Persistent sleep disturbance despite behavioural interventions may warrant further assessment, particularly when standard pathology results are unremarkable. Functional evaluation may explore circadian cortisol patterns (such as the Dutch Test or salivary cortisol awakening response), autonomic balance via heart rate variability (HRV) assessment, nutrient status including magnesium, zinc, and B-vitamin panels, mitochondrial metabolism markers, or contributing gut-immune factors such as intestinal permeability and microbiome composition, depending on the clinical presentation. Testing options are outlined in our broader functional testing services.
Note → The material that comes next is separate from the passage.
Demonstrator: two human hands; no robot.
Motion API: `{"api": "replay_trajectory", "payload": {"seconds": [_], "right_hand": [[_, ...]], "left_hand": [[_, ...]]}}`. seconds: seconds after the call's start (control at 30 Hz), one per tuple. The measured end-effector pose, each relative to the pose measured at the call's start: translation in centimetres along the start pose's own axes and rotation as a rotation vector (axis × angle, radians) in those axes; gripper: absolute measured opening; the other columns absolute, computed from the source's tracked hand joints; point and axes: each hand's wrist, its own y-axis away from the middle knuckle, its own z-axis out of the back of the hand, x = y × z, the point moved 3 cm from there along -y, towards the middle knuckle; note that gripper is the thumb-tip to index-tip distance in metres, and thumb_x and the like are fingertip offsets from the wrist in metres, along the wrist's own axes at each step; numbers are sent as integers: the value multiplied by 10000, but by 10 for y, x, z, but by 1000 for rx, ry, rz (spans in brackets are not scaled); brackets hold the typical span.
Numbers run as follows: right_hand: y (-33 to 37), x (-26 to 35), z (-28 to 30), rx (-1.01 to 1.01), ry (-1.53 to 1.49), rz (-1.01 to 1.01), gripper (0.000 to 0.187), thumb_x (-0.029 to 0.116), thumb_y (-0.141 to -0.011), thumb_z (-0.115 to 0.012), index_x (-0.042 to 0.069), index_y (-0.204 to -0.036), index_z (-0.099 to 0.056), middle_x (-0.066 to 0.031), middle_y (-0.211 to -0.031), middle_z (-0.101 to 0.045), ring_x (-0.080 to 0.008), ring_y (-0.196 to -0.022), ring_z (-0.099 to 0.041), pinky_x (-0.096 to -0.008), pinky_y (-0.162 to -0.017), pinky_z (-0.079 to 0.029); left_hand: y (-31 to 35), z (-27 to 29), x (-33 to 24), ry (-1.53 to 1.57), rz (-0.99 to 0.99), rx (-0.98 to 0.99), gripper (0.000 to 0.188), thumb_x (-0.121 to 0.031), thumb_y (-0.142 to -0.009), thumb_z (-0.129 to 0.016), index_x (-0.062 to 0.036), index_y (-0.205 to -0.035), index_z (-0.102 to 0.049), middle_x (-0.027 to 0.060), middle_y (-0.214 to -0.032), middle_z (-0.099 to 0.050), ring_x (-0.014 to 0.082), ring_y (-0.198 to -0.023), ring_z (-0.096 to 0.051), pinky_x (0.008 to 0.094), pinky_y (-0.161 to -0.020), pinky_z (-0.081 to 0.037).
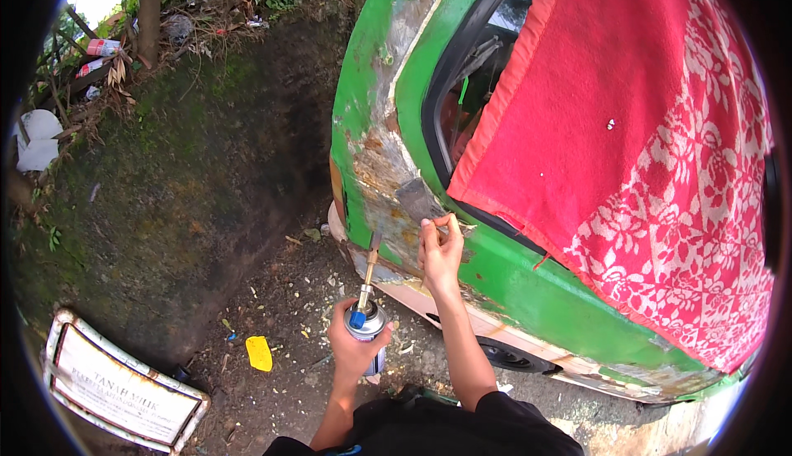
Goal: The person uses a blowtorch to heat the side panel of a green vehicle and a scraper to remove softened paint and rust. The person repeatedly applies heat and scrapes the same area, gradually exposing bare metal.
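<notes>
My left hand [348, 350] is wrapped round the canister of a gas blowtorch [371, 322]. Its brass nozzle points up and away toward the rusty, stripped corner of a green vehicle [528, 270]; I cannot make out a flame. In the fingers of my right hand [440, 251] is a flat grey scraper [419, 200], its blade lying at the body panel just below the window corner. Bare metal, rust and flaking paint [375, 163] show around the blade and up the pillar.
A red cloth with a white floral pattern [577, 118] drapes over the vehicle's window. On the left rises a mossy wall [190, 176]. A framed white sign [124, 390] leans at lower left. Paint chips and a yellow scrap [259, 354] lie on the dirt ground.
</notes>
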Motion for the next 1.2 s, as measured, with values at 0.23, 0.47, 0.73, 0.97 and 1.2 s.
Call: {"api": "replay_trajectory", "payload": {"seconds": [0.23, 0.47, 0.73, 0.97, 1.2], "right_hand": [[20, -3, -9, -68, -82, -47, 205, 163, -1039, -606, 117, -988, -412, -14, -710, -519, -23, -428, -326, -237, -350, -202], [9, -4, -17, -95, -56, -13, 216, 158, -1037, -610, 119, -978, -406, -12, -678, -524, -24, -418, -326, -242, -348, -196], [-17, 17, -37, -46, -14, 13, 214, 137, -1022, -631, 89, -979, -426, 7, -663, -510, -28, -440, -352, -247, -365, -225], [26, 6, -16, -173, -103, -89, 224, 130, -1030, -609, 101, -984, -392, 6, -631, -508, -34, -397, -341, -253, -332, -206], [15, 10, -28, -125, -138, -119, 216, 146, -1036, -609, 105, -979, -405, -21, -662, -524, -38, -395, -334, -258, -332, -205]], "left_hand": [[1, 11, -5, -6, 57, -18, 542, -105, -739, -889, -13, -1146, -543, 42, -937, -662, 110, -849, -635, 290, -785, -528], [-1, 12, 2, 10, 56, -10, 518, -66, -751, -873, -9, -1143, -539, 40, -926, -660, 104, -845, -631, 284, -787, -524], [2, 13, -4, 32, 81, -8, 529, -76, -751, -871, -3, -1154, -537, 33, -928, -654, 102, -850, -623, 280, -783, -519], [9, 32, 0, 12, 22, -100, 583, -115, -696, -907, 2, -1141, -549, 68, -897, -686, 127, -815, -661, 298, -753, -541], [7, 37, 7, 47, 103, -95, 590, -107, -701, -903, 12, -1155, -545, 74, -912, -695, 136, -817, -669, 311, -752, -546]]}}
Frequently Asked Questions

Why do I feel exhausted even after 8-10 hours of sleep with CFS?
In CFS/ME, sleep is often non-restorative, meaning the quality and architecture of sleep are impaired. Altered slow-wave sleep, dysregulated cortisol rhythms, autonomic hyperarousal, and neuroinflammatory signalling may reduce overnight recovery, even when total sleep time appears adequate.

Is sleep disturbance in CFS just insomnia?
No. While insomnia can occur, sleep disturbance in CFS is broader and may include hypersomnia, delayed sleep phase, fragmented sleep, or sleep-disordered breathing. Importantly, these patterns are usually secondary to underlying neuroendocrine, immune, and metabolic dysregulation rather than behavioural sleep habits alone.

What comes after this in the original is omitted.